DESCRIPTION OF THE TASK =
Images don't belong in the copy. Output the rest of the data exactly.

GIVEN DATA =
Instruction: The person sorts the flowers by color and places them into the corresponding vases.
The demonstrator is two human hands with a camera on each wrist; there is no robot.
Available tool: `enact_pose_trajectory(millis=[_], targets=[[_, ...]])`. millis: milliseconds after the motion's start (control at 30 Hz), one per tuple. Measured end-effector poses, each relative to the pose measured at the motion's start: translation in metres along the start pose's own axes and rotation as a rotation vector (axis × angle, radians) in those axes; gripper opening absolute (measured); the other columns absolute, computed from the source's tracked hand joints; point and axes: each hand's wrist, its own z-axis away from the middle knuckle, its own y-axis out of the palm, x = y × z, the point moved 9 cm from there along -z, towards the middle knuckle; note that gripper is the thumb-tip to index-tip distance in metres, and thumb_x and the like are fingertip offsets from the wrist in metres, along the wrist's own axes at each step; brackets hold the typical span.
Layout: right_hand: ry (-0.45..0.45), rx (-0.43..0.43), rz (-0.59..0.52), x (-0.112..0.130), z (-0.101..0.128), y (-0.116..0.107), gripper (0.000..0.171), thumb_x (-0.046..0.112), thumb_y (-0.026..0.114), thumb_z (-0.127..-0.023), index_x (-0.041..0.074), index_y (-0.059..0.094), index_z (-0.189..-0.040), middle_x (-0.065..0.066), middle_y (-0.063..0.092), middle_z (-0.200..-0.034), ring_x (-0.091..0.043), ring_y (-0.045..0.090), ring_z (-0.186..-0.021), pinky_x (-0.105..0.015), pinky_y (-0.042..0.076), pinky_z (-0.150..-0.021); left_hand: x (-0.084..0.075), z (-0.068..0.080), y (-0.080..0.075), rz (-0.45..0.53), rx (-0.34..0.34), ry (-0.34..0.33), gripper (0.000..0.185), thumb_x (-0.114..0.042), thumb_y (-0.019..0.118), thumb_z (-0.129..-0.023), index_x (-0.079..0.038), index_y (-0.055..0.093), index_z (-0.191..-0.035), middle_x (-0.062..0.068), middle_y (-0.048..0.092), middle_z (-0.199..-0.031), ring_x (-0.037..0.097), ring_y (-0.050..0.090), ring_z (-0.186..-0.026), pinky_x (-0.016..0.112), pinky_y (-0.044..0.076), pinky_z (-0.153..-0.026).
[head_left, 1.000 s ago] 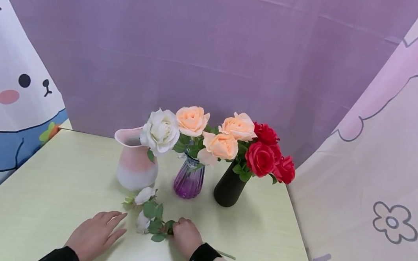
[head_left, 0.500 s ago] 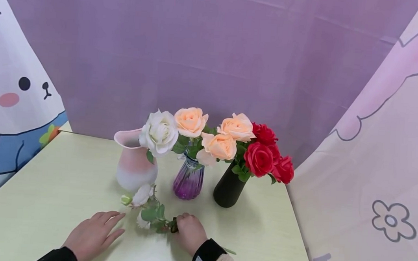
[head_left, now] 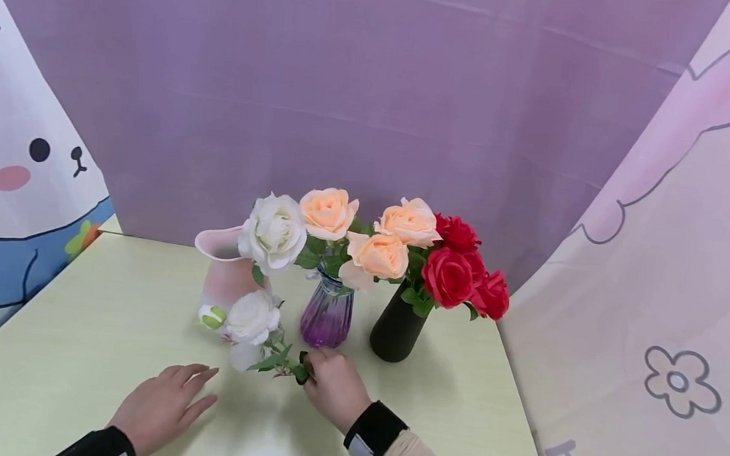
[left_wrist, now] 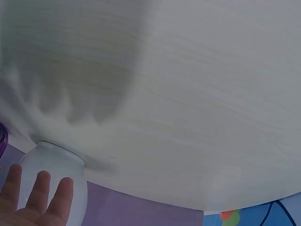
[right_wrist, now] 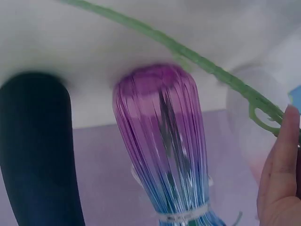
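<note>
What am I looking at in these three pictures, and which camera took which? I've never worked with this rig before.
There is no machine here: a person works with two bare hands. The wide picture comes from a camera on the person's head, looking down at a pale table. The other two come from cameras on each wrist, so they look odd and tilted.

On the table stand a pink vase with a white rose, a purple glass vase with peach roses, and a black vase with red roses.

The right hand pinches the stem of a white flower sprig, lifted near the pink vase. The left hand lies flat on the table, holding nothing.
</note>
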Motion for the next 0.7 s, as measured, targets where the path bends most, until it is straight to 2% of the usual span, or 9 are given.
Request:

OUTPUT OF THE EXERCISE =
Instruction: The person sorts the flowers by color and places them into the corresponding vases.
The demonstrator is two human hands with a camera on each wrist; there is no robot.
Available tool: `enact_pose_trajectory(millis=[_], targets=[[_, ...]])`. millis: milliseconds after the motion's start (control at 30 Hz), one per tuple. Measured end-effector poses, each relative to the pose measured at the motion's start: translation in metres along the start pose's own axes and rotation as a rotation vector (axis × angle, radians) in those axes; gripper opening absolute (measured); the other columns absolute, computed from the source's tracked hand joints; point and axes: each hand's wrist, its own z-axis away from the middle knuckle, its own y-axis out of the palm, x = y × z, the point moved 9 cm from there along -z, towards the middle knuckle; note that gripper is the thumb-tip to index-tip distance in metres, and thumb_x and the like are fingertip offsets from the wrist in metres, along the wrist's own axes at each step; brackets hold the typical span.
Layout: right_hand: ry (-0.45..0.45), rx (-0.43..0.43), rz (-0.59..0.52), x (-0.112..0.130), z (-0.101..0.128), y (-0.116..0.107), gripper (0.000..0.171), thumb_x (-0.046..0.112), thumb_y (-0.026..0.114), thumb_z (-0.127..-0.023), index_x (-0.041..0.074), index_y (-0.059..0.094), index_z (-0.189..-0.040), middle_x (-0.065..0.066), middle_y (-0.063..0.092), middle_z (-0.200..-0.034), ring_x (-0.091..0.043), ring_y (-0.045..0.090), ring_z (-0.186..-0.021), pinky_x (-0.105..0.015), pinky_y (-0.042..0.076), pinky_z (-0.150..-0.021); left_hand: x (-0.084..0.075), z (-0.068..0.080), y (-0.080..0.075), rz (-0.45..0.53), rx (-0.34..0.34), ry (-0.34..0.33), gripper (0.000..0.185), thumb_x (-0.114..0.042), thumb_y (-0.019..0.118), thumb_z (-0.129..-0.023), index_x (-0.079..0.038), index_y (-0.055..0.093), index_z (-0.191..-0.035), middle_x (-0.062..0.068), middle_y (-0.048..0.092), middle_z (-0.199..-0.031), ring_x (-0.037..0.097), ring_y (-0.050..0.090), ring_z (-0.186..-0.026), pinky_x (-0.016..0.112), pinky_y (-0.044..0.076), pinky_z (-0.153..-0.026).
[head_left, 1.000 s ago] 
[head_left, 0.500 s ago] 
[head_left, now] 
[left_wrist, now] 
[right_wrist, now] 
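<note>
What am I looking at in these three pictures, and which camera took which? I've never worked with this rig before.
There is no machine here: a person works with two bare hands. The wide picture comes from a camera on the person's head, looking down at a pale table. The other two come from cameras on each wrist, so they look odd and tilted.

On the table stand a pink vase with a white rose, a purple glass vase with peach roses, and a black vase with red roses.

The right hand pinches the stem of a white flower sprig, lifted near the pink vase. The left hand lies flat on the table, holding nothing.
</note>
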Motion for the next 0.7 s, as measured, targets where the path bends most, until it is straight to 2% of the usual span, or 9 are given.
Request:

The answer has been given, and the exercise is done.